Termination of Stock Option. If the Optionee’s employment by the Company and its Subsidiaries terminates for any reason, other than death, Disability, or Retirement (as defined in the Plan and described below), the Stock Option may thereafter be exercised for a period of three months from the date of termination of employment or the tenth anniversary of the Grant Date, if earlier.

 
a.
Termination by Reason of Death. If the Optionee’s employment by the Company and its Subsidiaries terminates by reason of death, the Stock Option may
 
 
 

 
 
    thereafter be exercised by the Optionee’s beneficiary for a period of five years from the date of death or until the tenth anniversary of the Grant Date, if earlier.
 
b.
Termination by Reason of Disability or Retirement.
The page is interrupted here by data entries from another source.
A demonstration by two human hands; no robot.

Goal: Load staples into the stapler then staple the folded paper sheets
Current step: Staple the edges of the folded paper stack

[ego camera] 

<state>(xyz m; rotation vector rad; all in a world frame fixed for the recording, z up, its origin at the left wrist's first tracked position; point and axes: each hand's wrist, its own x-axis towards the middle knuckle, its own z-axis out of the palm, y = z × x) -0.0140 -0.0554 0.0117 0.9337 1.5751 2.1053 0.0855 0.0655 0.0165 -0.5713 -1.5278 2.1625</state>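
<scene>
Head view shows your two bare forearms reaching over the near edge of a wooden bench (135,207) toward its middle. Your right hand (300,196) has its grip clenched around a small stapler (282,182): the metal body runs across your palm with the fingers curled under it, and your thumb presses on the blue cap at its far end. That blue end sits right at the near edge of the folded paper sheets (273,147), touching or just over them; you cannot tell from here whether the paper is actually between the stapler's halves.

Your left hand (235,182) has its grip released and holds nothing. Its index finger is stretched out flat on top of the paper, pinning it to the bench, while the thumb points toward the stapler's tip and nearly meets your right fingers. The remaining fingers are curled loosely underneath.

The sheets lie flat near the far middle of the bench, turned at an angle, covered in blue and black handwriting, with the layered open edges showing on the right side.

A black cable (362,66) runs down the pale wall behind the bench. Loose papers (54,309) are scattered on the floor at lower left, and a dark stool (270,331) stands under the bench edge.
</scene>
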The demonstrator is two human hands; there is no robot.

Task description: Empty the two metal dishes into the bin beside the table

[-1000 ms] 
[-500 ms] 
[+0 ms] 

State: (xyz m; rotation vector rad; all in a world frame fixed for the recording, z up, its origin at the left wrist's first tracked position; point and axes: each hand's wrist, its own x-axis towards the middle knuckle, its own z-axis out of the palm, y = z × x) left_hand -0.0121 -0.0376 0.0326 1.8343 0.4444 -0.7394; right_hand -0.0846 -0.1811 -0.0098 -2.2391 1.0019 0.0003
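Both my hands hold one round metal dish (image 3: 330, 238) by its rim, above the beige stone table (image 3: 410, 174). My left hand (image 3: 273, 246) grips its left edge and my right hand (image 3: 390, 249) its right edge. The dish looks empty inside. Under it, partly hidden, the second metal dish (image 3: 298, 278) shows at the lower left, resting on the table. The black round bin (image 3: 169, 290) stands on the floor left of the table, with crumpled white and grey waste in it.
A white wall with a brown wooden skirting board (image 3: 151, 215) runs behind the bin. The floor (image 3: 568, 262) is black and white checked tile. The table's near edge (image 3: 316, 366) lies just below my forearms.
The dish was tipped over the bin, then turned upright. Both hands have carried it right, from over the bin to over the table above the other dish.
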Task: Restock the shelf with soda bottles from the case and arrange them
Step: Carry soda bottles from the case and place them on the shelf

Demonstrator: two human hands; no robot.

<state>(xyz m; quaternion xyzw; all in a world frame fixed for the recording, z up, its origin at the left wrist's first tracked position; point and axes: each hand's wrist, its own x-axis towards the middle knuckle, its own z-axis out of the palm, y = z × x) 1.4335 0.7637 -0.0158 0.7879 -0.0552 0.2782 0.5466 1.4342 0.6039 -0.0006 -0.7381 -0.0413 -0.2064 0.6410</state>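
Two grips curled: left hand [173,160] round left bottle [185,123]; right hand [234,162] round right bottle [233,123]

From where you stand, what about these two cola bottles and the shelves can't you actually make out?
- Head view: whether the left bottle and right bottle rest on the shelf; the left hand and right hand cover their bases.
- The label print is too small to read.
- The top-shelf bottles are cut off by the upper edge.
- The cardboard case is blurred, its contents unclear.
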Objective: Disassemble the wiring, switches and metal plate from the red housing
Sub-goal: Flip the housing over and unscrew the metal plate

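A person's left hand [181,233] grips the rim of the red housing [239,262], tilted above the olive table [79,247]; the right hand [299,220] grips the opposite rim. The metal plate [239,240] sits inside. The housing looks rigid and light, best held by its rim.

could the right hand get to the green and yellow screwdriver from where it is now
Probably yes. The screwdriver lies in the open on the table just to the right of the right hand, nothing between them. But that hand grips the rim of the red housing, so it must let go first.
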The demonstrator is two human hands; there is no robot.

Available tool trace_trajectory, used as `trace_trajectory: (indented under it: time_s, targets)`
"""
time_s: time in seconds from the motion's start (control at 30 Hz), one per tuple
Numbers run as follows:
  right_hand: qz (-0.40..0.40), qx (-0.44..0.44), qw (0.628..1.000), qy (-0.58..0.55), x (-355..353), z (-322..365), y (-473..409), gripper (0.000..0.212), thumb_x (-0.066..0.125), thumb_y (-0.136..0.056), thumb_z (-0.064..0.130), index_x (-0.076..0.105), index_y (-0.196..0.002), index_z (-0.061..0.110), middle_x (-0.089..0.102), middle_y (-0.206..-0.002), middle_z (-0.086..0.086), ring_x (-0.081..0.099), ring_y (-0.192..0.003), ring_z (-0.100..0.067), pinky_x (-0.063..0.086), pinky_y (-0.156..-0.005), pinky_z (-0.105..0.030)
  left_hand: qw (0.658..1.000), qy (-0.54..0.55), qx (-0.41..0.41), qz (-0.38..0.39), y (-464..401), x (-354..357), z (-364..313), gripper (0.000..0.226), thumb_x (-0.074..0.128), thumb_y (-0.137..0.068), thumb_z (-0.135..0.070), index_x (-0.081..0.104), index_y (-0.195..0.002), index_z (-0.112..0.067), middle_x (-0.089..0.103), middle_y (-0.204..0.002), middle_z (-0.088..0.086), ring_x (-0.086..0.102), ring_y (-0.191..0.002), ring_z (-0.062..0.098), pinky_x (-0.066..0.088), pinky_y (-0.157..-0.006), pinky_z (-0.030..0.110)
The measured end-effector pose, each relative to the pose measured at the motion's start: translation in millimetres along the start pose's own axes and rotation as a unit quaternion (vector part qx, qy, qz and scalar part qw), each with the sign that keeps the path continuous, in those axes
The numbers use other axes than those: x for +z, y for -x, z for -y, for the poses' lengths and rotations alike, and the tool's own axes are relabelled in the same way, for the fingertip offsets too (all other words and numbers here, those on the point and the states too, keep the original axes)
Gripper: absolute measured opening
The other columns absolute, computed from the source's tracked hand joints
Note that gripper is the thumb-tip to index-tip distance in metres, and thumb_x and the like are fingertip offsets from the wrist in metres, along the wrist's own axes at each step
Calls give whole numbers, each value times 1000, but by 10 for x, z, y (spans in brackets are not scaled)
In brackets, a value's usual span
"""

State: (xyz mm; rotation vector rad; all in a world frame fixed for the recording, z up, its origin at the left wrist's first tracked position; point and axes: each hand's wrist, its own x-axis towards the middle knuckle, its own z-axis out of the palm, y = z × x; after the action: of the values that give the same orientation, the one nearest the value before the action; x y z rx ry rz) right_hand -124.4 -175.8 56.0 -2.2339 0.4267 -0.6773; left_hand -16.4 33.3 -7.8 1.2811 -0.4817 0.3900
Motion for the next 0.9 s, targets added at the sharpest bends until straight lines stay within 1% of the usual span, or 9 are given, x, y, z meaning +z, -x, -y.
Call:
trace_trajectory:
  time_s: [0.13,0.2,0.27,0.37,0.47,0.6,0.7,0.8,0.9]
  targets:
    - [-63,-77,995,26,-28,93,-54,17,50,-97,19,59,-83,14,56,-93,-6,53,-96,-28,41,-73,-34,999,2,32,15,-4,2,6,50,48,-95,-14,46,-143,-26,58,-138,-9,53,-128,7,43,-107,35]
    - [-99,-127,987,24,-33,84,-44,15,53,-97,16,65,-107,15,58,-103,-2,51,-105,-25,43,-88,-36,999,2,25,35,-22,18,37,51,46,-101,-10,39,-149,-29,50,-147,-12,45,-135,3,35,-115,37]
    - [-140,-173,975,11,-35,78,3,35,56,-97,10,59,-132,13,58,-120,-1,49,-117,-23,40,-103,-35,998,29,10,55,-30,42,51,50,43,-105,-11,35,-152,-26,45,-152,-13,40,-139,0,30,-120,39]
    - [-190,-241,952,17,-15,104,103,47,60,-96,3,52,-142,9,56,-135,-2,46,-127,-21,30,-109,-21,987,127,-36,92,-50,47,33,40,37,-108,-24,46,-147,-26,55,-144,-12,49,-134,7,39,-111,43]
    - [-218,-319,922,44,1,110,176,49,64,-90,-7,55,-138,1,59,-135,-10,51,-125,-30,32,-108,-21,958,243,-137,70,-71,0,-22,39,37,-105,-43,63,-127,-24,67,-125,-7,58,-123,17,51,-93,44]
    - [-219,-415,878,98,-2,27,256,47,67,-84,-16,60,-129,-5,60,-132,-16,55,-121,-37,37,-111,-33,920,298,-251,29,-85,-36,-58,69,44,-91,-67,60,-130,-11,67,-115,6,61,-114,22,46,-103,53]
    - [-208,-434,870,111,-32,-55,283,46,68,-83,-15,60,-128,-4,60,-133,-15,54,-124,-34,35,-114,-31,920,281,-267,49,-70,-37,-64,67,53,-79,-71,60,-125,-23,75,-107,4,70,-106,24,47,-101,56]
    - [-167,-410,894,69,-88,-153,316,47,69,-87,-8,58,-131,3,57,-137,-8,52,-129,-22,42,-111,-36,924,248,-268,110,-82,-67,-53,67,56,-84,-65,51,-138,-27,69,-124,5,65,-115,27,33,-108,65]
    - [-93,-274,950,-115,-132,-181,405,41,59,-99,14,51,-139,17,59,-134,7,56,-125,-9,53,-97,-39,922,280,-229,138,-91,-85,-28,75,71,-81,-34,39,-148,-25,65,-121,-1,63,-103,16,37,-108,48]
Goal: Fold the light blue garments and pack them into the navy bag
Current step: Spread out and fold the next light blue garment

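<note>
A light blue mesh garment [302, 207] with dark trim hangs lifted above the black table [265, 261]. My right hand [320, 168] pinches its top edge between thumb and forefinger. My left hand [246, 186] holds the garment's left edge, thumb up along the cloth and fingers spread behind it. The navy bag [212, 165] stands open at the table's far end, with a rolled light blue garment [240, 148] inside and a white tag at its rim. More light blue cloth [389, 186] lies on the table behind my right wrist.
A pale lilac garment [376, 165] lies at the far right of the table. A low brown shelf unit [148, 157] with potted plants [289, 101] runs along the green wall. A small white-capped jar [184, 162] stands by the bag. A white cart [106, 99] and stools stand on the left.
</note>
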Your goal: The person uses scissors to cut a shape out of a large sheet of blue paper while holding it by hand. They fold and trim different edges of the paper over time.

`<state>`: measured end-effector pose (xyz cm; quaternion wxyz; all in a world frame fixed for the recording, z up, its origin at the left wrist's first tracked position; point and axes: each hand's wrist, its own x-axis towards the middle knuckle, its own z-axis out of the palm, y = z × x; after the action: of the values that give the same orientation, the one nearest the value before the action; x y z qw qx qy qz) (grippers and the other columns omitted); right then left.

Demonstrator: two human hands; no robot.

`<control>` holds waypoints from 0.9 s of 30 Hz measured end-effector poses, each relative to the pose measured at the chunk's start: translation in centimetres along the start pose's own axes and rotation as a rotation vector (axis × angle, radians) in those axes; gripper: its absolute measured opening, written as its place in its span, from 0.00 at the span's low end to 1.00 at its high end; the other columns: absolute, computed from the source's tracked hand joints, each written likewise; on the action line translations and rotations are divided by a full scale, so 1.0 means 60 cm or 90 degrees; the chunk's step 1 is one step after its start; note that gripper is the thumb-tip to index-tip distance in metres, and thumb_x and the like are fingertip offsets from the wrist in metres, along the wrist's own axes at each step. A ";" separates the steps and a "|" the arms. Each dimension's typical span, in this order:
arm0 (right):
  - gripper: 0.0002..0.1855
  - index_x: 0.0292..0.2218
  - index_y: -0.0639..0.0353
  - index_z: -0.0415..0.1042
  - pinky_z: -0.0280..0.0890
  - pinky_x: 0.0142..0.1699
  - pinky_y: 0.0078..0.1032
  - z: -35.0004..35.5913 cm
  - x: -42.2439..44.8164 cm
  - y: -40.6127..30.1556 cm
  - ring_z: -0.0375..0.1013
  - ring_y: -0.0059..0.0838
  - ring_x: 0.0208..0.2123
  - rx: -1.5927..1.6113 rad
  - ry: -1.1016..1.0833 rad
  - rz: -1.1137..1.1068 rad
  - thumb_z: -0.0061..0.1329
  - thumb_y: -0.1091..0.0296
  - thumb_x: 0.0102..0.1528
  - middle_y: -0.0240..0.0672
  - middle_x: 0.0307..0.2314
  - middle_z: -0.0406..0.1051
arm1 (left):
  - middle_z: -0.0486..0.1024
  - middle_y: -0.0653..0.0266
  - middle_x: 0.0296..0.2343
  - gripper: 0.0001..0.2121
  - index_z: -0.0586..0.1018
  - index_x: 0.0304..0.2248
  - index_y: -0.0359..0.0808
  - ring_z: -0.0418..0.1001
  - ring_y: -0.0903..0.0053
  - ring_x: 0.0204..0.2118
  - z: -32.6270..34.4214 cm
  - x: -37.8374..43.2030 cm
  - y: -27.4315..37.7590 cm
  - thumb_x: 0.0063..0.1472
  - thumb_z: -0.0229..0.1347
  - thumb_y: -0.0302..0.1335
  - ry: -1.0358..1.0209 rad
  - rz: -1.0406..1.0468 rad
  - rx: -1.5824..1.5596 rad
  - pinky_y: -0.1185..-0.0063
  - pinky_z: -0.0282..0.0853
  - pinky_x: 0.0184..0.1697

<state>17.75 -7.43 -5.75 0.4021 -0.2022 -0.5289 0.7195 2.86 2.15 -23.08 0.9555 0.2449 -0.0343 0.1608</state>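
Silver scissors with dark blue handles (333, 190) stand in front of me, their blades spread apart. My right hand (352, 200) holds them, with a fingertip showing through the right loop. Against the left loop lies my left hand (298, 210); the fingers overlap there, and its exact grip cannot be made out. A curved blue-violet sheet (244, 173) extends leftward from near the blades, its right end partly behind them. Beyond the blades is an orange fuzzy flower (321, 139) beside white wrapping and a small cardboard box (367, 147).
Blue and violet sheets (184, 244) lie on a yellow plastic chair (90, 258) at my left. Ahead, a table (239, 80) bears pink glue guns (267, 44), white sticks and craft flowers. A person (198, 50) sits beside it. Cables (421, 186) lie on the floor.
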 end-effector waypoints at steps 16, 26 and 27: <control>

If the Optionee’s employment by the Company and its Subsidiaries terminates by reason of Disability (as defined in the Plan), the Stock Option may thereafter be exercised for a period of five years from the date of such termination of employment or until the tenth anniversary of the Grant Date, if earlier. If the Optionee’s employment by the Company and its Subsidiaries terminates by reason of Retirement (as defined in the Plan), the Stock Option may thereafter be exercised for a period of five years from the date of such termination of employment or until the tenth anniversary of the Grant Date, if earlier.

4.
Manner of Exercise. This Stock Option may be exercised in whole or in part by giving written or electronic notice of exercise to the Company or the Company’s designee designated to accept such notices specifying the number of shares to be purchased. Payment of the purchase price may be made by one or more of the following methods:
 
 
a.
In cash, by check, or by other instrument acceptable to the Company;
 
b.
In Capital Stock (either actually or by attestation) valued at its Fair Market Value (as defined in the Plan) as of the date of exercise; or
  c.  By a combination of (a) and (b)
 
The Optionee may also deliver to the Company or the Company’s designee a properly executed exercise notice together with irrevocable instructions to a broker to promptly deliver to the Company cash, a check or other instrument acceptable to the Company to pay the purchase price; provided that the Optionee and the broker shall comply with such procedures and enter into such agreements of indemnity and other agreements as the Company shall prescribe as a condition of such payment. Payment instructions will be received subject to collection.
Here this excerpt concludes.